Okay. Alright and fine.
After months of denial I'm admitting it.
That's was the big benefit of a multi-generational household: there's always someone there to talk, or watch tv, or cook, or just sit quietly with you. Which isn't to say that Adrian hanging off of my body 2/3 of the time he's awake isn't companionship, it's just...
I came very late to the idea of girls-as-friends. Up until college I had three close girlfriends. All the rest of the people I spent my extra time with happened to be guys. And it's not 'cause I'm all into sports, or whatever--I happen to be a very specific kind of dork: the art-slash-theater variety of dork. And when I say theater, I don't mean acting--I'm a set-building, light-hanging, costumes-and-makeup kind of theater person. Because, let's be honest, I am a terrible actress. Seriously--I can't get past the fact that people are looking at me and it makes me self-conscious. By that token, most all of the back-stage crew in high school were boys, and I fit in well playing with power tools and hauling around heavy crap. But then I got to college and, first of all, the dorms are divided by sex, so that puts you in routine, close contact with other girls; and second of all I met a great number of like-minded really amazing women. And I miss them. Sure we talk on the phone and email, but that's nothing like the face-to-face, share a hunk of cake kind of companionship that you find when you see each other regularly.
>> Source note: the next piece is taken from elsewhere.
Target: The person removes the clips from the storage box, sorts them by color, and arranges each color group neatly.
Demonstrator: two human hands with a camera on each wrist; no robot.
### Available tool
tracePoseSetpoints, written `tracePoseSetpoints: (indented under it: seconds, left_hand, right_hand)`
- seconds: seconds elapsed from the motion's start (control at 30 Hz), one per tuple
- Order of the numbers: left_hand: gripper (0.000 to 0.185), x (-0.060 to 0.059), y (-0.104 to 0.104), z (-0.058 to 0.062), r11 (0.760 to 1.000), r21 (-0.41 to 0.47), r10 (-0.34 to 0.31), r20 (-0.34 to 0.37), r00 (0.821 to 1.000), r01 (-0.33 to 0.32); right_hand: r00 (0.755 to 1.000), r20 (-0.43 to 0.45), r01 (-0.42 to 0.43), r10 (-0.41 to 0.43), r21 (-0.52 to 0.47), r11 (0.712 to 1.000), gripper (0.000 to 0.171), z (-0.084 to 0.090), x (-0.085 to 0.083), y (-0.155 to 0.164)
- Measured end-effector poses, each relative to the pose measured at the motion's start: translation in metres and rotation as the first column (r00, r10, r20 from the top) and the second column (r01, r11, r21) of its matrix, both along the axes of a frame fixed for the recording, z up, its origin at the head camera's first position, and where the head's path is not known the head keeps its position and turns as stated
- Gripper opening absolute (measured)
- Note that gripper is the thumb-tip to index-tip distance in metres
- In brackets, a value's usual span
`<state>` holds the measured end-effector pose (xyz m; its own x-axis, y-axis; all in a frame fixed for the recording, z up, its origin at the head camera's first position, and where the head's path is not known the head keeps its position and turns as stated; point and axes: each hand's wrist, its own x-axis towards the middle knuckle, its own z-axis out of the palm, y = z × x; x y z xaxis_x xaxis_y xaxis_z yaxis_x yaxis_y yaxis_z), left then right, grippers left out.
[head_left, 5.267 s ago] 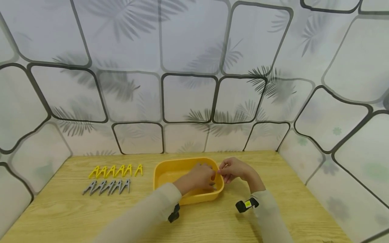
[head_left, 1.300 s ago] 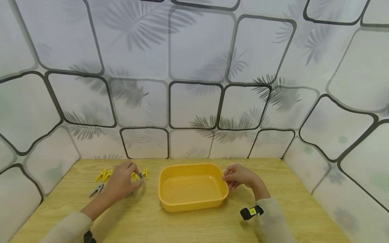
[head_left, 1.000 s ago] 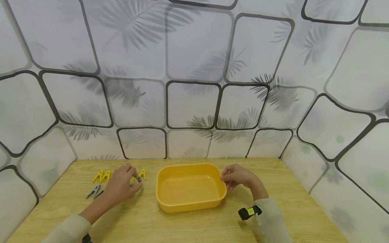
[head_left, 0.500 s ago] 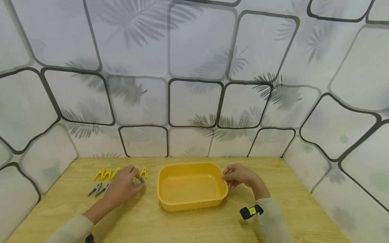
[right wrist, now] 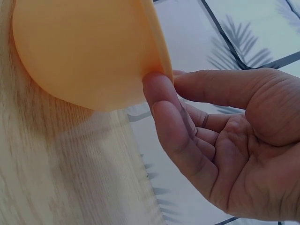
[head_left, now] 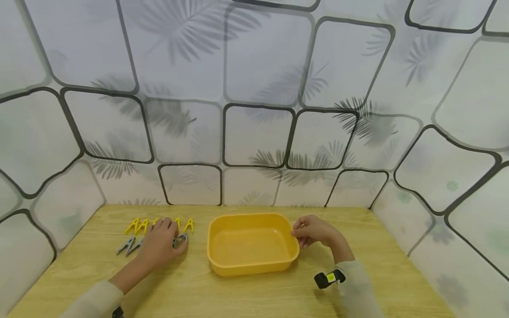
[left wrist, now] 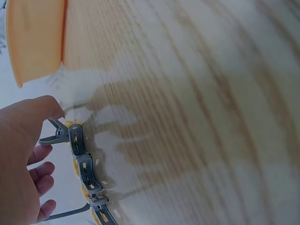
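Note:
A yellow plastic tub (head_left: 252,260) stands in the middle of the wooden table and holds nothing. My right hand (head_left: 297,234) pinches its right rim between thumb and forefinger, as the right wrist view shows close up: right hand (right wrist: 161,82), tub (right wrist: 79,51). My left hand (head_left: 175,240) is down on the table left of the tub, and pinches a grey clip (head_left: 181,239) at the right end of a row of grey clips (head_left: 127,245). In the left wrist view, the left hand (left wrist: 47,131) grips that clip (left wrist: 58,135) beside the row (left wrist: 89,176).
A row of yellow clips (head_left: 137,226) lies just behind the grey ones. Patterned wall panels close in the table (head_left: 254,296) at the back and on both sides. A black wrist camera (head_left: 329,278) sits on my right sleeve.
My left hand took a grey clip from the tub over to the grey row and has lowered it onto the table. The right hand has stayed on the tub's rim.

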<state>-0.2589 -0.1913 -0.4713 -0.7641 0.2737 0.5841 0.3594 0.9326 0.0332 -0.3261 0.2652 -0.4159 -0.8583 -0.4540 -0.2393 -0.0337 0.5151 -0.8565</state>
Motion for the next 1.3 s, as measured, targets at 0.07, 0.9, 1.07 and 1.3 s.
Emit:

Aaron's great, he's my best friend, I tell him everything and he makes me laugh so hard my sides hurt. But he's not a girl. He can't do girl-things with me, he won't go see girly movies (but I won't go see horror films so we're square), he can't help me color my hair or go shopping or talk about how sexy Heath Ledger is. (Those cheekbones, my god!)
So, yes. I'm lonely for some estrogen-related bonding time.
I have a spare bedroom and I'll cook you breakfast!